À rebours des modes mais reconnaissant envers ses idoles (pop yéyé, rock psyché, electro vintage…), le tandem explore des styles bigarrés (reggaeton, paso-doble, movida…), avec des instruments du cru (castagnettes, guitare classique, cuivres…) tout en évitant le simple exercice de style. Entre mélancolie froissée (Tren de la vida, Y tú te vas) et joyeuse pagaille (Maialen, El Conde-Duque), entre classicisme élégant et recoins interlopes, la patte La Femme est indéniablement présente tout au long de ces treize morceaux, signe que cette formation à géométrie variable s’est néanmoins forgé une identité forte.
Allergiques à la page blanche et au sur-place, les deux têtes pensantes de La Femme présentent ici le premier volume d’une série d’albums thématiques intitulée Collection odyssée, dont Marlon nous livre quelques secrets. “On a déjà commencé à écrire la suite : le volet aquatique avec de la musique drone et méditative, le volet hawaïen…” On se réjouit d’avance en imaginant ce que prépare La Femme, qui court vers l’aventure au galop.

Ezra Collective
Where I’m Meant to Be
(Partisan Records/PIAS)
“La vie continue” : cette expression ne donne pas simplement son titre à l’introduction de Where I’m Meant to Be. C’est aussi un mantra répété à l’envi par Ezra Collective suite à l’annonce du premier confinement. Plombés par une pandémie qui a contraint le quintette à “entrer dans une phase de transition” après avoir excité les foules avec You Can’t Steel My Joy (2019), les Britanniques ont dû repenser leur projet, mettre de côté des dates de concert fondatrices, sacrifier des collaborations. De cette remise en cause, ils disent avoir trouvé la paix intérieure, s’être débarrassés de toute fausseté et reviennent désormais à l’élémentaire, envisageant chacune de leur nouvelle composition comme une “célébration de la vie”. Ou plutôt, sont-ce des hymnes à la joie, un mélange excentrique et pourtant mesuré de jazz, de salsa, de hip-hop et de sonorités d’Afrique noire.

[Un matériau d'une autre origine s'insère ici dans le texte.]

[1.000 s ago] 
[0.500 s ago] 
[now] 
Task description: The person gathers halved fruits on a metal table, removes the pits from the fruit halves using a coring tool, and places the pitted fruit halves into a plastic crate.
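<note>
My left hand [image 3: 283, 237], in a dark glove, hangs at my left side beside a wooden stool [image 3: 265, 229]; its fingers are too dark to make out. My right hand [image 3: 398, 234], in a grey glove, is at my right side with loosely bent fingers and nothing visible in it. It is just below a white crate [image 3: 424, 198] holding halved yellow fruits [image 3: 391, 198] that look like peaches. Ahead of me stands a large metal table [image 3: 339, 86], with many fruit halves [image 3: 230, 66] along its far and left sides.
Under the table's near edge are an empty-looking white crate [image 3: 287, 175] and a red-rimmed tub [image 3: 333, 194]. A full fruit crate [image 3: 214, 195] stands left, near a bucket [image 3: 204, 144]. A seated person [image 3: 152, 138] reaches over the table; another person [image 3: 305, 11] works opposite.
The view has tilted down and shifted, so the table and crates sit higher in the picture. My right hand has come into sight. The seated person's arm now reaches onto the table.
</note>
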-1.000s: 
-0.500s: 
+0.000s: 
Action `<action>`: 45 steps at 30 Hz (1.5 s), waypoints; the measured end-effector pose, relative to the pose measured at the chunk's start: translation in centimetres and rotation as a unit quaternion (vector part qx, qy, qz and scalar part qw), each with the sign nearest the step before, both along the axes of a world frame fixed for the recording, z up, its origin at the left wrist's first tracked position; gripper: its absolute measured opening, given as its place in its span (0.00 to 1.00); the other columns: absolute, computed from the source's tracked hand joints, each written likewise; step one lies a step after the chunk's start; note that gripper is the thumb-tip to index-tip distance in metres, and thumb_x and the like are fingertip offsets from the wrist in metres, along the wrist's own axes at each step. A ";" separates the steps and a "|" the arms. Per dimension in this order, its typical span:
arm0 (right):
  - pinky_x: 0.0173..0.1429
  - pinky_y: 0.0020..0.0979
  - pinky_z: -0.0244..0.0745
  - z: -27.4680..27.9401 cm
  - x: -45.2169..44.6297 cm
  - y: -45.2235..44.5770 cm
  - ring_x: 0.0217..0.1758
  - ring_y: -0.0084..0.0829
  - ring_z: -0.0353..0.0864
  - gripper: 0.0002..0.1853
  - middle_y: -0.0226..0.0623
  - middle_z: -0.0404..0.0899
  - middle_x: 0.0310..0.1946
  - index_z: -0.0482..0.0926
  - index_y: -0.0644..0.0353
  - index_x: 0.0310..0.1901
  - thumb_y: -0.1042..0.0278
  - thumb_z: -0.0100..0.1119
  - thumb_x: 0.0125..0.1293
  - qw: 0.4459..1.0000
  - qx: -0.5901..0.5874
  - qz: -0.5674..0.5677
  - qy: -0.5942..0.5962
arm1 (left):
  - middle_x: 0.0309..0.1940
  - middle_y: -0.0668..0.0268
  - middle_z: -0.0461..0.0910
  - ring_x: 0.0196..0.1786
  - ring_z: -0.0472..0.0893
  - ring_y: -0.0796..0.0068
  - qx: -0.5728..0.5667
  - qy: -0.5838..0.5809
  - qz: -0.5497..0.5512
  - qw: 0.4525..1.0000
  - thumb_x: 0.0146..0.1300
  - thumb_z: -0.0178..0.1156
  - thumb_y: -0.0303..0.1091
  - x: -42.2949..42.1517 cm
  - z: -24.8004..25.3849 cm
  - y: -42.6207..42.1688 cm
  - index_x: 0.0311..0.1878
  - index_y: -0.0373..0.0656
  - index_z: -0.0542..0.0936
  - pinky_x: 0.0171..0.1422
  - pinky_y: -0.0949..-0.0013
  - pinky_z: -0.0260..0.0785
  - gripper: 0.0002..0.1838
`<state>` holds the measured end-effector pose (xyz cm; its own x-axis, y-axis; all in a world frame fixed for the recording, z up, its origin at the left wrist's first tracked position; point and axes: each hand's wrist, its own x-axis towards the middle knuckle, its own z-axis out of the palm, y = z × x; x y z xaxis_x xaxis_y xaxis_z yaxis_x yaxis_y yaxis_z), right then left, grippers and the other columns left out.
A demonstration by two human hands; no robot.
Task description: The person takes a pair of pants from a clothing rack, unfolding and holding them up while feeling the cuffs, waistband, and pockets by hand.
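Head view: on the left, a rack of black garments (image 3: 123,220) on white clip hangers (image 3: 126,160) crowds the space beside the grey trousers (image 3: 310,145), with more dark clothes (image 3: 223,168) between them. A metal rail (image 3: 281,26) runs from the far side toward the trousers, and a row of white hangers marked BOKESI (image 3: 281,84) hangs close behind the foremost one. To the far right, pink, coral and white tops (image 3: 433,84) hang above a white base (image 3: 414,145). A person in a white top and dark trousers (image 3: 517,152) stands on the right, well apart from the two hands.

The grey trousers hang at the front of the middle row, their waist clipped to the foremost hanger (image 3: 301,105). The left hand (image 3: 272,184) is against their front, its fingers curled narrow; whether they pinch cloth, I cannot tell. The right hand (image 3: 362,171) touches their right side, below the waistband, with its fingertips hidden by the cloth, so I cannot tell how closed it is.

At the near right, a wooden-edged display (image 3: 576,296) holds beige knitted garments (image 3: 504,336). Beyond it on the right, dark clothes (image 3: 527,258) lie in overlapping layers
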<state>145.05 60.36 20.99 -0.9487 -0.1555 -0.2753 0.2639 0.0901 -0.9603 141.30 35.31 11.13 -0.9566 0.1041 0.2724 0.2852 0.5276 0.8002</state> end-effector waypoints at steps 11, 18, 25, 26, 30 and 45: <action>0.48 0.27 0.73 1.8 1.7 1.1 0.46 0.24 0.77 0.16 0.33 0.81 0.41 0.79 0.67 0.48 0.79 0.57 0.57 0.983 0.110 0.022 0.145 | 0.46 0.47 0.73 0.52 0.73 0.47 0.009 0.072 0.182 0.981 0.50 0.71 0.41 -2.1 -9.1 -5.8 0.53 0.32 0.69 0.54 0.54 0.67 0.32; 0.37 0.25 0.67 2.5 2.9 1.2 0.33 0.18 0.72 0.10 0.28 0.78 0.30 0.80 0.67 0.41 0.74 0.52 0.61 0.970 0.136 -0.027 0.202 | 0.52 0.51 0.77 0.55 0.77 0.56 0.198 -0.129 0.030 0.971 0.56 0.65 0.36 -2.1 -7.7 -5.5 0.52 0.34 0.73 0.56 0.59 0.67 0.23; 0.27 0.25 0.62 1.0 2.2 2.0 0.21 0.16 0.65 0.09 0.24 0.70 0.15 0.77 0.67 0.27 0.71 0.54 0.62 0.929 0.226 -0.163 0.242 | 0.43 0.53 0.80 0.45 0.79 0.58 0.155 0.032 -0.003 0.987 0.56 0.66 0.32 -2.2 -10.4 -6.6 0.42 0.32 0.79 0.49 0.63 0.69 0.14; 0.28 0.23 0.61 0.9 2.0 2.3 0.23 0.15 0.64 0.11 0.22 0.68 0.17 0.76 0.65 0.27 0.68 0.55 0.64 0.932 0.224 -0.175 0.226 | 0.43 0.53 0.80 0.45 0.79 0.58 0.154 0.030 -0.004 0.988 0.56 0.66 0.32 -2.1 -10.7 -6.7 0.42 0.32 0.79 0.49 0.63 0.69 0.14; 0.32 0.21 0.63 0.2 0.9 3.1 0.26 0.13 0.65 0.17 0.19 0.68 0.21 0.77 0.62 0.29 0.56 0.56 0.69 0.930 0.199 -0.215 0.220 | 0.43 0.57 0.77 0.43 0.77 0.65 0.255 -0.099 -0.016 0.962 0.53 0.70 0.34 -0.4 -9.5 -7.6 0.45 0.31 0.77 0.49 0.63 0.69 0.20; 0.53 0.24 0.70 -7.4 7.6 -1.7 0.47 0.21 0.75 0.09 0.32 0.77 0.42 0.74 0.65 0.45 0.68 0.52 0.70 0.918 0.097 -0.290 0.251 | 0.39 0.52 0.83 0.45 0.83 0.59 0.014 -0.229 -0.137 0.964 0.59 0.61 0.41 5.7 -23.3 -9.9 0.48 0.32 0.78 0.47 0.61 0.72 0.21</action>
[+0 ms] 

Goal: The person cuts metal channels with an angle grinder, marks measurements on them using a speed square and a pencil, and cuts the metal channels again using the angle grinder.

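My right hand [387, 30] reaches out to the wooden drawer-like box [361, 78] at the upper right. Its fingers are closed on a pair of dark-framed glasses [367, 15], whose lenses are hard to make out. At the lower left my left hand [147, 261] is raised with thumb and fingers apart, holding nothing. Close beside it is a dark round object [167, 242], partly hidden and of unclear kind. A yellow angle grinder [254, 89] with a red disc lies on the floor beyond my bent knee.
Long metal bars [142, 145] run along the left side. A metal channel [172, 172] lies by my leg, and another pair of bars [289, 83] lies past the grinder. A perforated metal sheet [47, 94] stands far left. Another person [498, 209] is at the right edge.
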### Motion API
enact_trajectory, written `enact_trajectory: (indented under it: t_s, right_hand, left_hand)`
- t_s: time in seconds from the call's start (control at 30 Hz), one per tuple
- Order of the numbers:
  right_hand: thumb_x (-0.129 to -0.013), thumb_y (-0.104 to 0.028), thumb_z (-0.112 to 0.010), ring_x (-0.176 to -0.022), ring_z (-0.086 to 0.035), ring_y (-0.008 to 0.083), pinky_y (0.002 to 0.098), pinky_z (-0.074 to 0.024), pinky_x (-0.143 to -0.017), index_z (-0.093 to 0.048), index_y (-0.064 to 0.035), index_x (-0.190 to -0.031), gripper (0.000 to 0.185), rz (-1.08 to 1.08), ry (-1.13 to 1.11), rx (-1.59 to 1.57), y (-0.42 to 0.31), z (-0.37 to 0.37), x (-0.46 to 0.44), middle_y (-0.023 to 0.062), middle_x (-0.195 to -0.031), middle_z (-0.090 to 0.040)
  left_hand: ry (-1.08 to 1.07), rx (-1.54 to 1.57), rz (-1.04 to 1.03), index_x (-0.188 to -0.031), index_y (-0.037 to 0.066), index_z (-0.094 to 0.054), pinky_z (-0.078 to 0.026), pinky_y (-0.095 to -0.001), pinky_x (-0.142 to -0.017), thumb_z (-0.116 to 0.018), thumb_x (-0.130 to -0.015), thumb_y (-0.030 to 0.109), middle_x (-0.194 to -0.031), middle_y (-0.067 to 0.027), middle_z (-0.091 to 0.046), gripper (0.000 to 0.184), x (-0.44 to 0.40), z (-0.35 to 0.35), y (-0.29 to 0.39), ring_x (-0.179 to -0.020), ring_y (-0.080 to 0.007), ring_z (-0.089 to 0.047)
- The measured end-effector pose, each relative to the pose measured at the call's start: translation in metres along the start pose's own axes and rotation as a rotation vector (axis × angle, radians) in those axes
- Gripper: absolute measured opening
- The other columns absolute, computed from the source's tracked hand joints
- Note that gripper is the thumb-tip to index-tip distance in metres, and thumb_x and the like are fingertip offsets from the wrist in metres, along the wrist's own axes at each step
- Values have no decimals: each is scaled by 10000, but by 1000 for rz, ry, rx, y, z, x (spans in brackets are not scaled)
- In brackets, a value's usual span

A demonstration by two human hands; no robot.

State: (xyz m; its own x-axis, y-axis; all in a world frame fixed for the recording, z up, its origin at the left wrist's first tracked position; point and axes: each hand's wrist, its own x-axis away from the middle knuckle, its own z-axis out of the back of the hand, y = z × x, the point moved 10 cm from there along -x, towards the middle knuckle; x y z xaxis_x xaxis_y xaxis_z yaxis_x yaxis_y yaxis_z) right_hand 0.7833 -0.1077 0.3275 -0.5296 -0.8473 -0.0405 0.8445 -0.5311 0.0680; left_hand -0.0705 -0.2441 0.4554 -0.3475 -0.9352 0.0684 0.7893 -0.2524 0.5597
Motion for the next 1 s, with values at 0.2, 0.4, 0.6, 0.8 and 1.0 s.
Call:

Leur musique est ainsi, plus portée sur l’urgence et le métissage que sur la lente construction d’ambiances complexes. Fans de Pharoah Sanders, Fela Kuti, Burna Boy ou encore Gorillaz, avec qui le batteur Femi Koleoso fricote en studio, ils ajoutent vitesse et folie à cette musique déjà particulièrement intense. C’est là leur principal point commun avec d’autres têtes chercheuses de la scène londonienne actuelle. C’est aussi ce qui constitue leur singularité : contrairement à The Comet Is Coming, Yussef Kamaal ou Sons of Kemet, pourtant pas les derniers lorsqu’il s’agit de mépriser les traditions, Ezra Collective ne vire jamais dans l’expérimentation pure, ni l’exploration pointue de courants sonores inexplorés.
*À l’écoute de Welcome to My World ou Never the Same Again, les cinq comparses préfèrent visiblement incarner une certaine idée du savoir-faire pop anglo-saxon, à la fois endémique et ouvert sur le monde, cérébral et physique, un pied dans le labo (ici, une chambre chaleureuse, symbolisée par la cover), l’autre sur la scène. Dans cette logique d’équilibre, chaque influence vient ainsi apporter une ampleur assez folle à ce qui pourrait être du jazz, mais se retrouve être à l’arrivée une épique cavalcade d’instruments, de jouissives jam sessions qui parlent aux hanches avec une familiarité insolente. Ça sent la liberté, l’hédonisme, le vivre-ensemble.